PROMPT
Write out exactly the lines below that run from the one containing "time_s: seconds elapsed" through the one containing "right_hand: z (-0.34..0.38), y", both included, with no other lines.
______________________________
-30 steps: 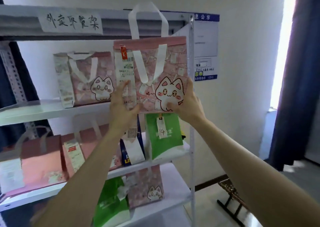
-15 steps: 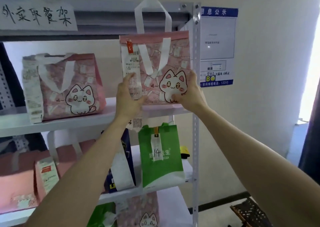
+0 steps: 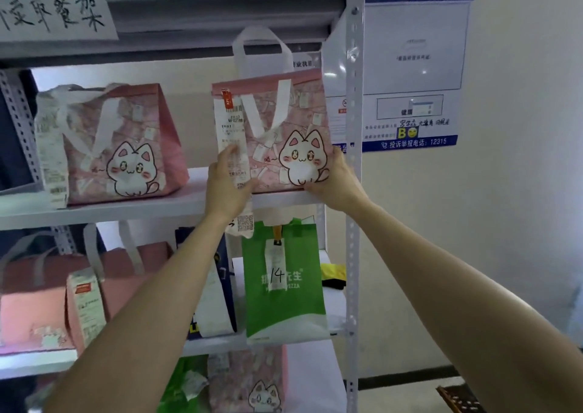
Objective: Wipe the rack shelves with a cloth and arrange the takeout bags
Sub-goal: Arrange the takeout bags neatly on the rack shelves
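Below the gripped pink cat bag (image 3: 293, 109), "14" is handwritten on a slip (image 3: 275, 264) on the green bag (image 3: 299, 308), which is printed "PIZZA". Right of the grip, "12315" is printed on the wall notice (image 3: 441, 34).

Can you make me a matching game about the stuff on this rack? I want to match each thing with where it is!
Things:
1. pink cat-print fabric bag on the right
2. green fabric bag
3. yellow cloth

Places:
A. wears a paper tag marked 14
B. right end of the middle shelf
C. gripped by the left hand and right hand

Pairs: 1-C, 2-A, 3-B
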Motion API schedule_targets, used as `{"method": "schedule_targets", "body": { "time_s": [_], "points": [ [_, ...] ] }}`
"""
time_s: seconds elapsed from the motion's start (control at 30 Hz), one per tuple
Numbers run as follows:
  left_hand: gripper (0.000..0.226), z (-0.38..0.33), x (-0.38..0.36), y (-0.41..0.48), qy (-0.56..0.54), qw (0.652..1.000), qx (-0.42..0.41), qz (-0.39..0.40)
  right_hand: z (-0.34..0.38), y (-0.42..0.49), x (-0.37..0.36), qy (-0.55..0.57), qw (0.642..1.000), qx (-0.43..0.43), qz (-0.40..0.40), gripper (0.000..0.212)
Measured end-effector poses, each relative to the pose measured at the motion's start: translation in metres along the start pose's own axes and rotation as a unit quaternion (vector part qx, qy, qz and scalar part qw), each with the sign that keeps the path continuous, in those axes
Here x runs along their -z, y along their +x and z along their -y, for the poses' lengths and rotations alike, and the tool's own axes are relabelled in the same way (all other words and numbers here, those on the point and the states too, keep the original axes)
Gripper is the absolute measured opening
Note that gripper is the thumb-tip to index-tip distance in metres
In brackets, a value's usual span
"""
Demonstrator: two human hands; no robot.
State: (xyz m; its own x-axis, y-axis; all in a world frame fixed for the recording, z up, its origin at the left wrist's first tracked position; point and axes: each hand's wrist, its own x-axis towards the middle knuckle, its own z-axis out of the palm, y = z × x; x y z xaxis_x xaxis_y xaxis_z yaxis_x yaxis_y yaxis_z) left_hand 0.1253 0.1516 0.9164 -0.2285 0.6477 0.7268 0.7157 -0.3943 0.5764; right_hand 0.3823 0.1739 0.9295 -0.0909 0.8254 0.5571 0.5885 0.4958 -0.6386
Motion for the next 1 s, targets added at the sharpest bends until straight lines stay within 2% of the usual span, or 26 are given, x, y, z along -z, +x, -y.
{"method": "schedule_targets", "body": {
  "time_s": [0.07,0.1,0.2,0.27,0.37,0.47,0.57,0.63,0.73,0.8,0.87,0.93,1.0],
  "points": [
    [0.087,-0.003,0.006,-0.003,0.0,1.0,0.005,-0.011,0.008,-0.01,0.005,-0.005,1.0,-0.004,-0.02,0.098],
    [0.086,-0.005,0.011,-0.004,-0.003,1.0,0.005,-0.019,0.014,-0.015,0.007,-0.017,0.998,0.002,-0.055,0.097],
    [0.08,-0.004,0.035,-0.006,-0.015,0.999,-0.008,-0.04,0.037,-0.027,0.006,-0.077,0.975,0.069,-0.197,0.081],
    [0.076,-0.001,0.054,-0.007,-0.012,0.998,-0.026,-0.048,0.062,-0.031,-0.003,-0.059,0.963,0.127,-0.228,0.065],
    [0.07,0.015,0.09,-0.009,0.008,0.997,-0.036,-0.071,0.102,-0.035,-0.033,0.008,0.965,0.206,-0.163,0.046],
    [0.066,0.044,0.132,-0.013,0.033,0.993,-0.033,-0.106,0.14,-0.037,-0.079,0.023,0.968,0.244,-0.061,0.044],
    [0.063,0.08,0.177,-0.013,0.053,0.989,-0.012,-0.141,0.168,-0.032,-0.131,0.033,0.974,0.225,0.013,0.054],
    [0.066,0.106,0.208,-0.01,0.067,0.983,0.006,-0.172,0.184,-0.025,-0.163,0.046,0.981,0.182,0.043,0.068],
    [0.086,0.145,0.251,0.002,0.093,0.973,0.045,-0.205,0.205,-0.006,-0.203,0.054,0.992,0.105,0.052,0.091],
    [0.11,0.166,0.274,0.017,0.079,0.974,0.102,-0.185,0.217,0.009,-0.225,0.072,0.995,0.057,0.046,0.101],
    [0.131,0.181,0.288,0.035,0.037,0.981,0.146,-0.124,0.225,0.022,-0.242,0.089,0.995,0.019,0.042,0.105],
    [0.136,0.196,0.297,0.049,0.012,0.986,0.159,-0.055,0.236,0.028,-0.259,0.082,0.996,-0.007,0.04,0.101],
    [0.131,0.216,0.304,0.058,0.02,0.991,0.128,-0.023,0.249,0.027,-0.28,0.072,0.997,-0.015,0.032,0.095]
  ]
}}
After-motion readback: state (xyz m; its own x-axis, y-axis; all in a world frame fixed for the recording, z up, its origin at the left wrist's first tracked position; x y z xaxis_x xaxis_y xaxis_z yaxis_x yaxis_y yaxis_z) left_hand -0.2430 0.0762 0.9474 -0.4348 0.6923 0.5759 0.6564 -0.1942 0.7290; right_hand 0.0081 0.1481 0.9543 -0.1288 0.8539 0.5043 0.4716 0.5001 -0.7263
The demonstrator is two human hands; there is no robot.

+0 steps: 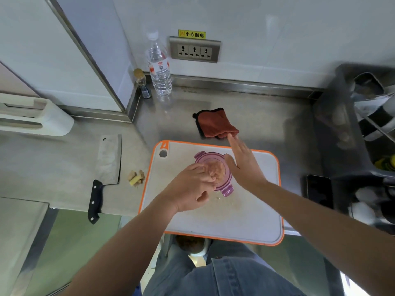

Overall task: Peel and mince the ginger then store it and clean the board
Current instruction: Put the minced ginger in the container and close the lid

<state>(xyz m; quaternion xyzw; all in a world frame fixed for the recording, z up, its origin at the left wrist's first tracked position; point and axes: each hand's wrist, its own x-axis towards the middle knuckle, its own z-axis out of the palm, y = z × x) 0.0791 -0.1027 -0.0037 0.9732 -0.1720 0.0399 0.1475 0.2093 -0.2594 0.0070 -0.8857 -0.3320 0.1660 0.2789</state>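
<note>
Sitting on the far half of the cutting board [245, 210] is a small round tub [211, 161] with purple clips. The board is white with an orange rim, and it lies at the front edge of the steel tabletop [267, 124].

The left hand [190, 189] is over the tub. Its fingers [205, 171] are curled and bunched, with the tips down at the tub's mouth. I cannot tell if they pinch anything. Something pale shows inside the tub, but it is too blurry to name.

The right hand [243, 163] is flat beside the tub's right side. Its fingers [237, 146] are straight and close together, and the thumb touches the tub. The longest fingertip reaches the near corner of a red cloth [215, 123], which lies just behind the board.

A few ginger pieces [136, 177] sit on the tabletop, just off the board's left edge. A big cleaver [108, 161] with a black handle lies a little further left. A tiny pale bit lies on the board near the tub.

In the back corner stand a water bottle [159, 69] and a small dark bottle [143, 84]. A dark phone [319, 192] lies off the board's right edge.
</note>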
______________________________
EXERCISE ANSWER
time_s: seconds elapsed from the motion's start (control at 30 Hz), one per tuple
Numbers run as follows:
  left_hand: gripper (0.000..0.226), z (-0.38..0.33), x (-0.38..0.36), y (-0.41..0.48), qy (-0.56..0.54), qw (0.652..1.000), qx (-0.42..0.41), qz (-0.39..0.40)
  right_hand: z (-0.34..0.38), y (-0.42..0.49), x (-0.37..0.36), qy (-0.55..0.57), qw (0.642..1.000), qx (-0.43..0.43), qz (-0.40..0.40), gripper (0.000..0.212)

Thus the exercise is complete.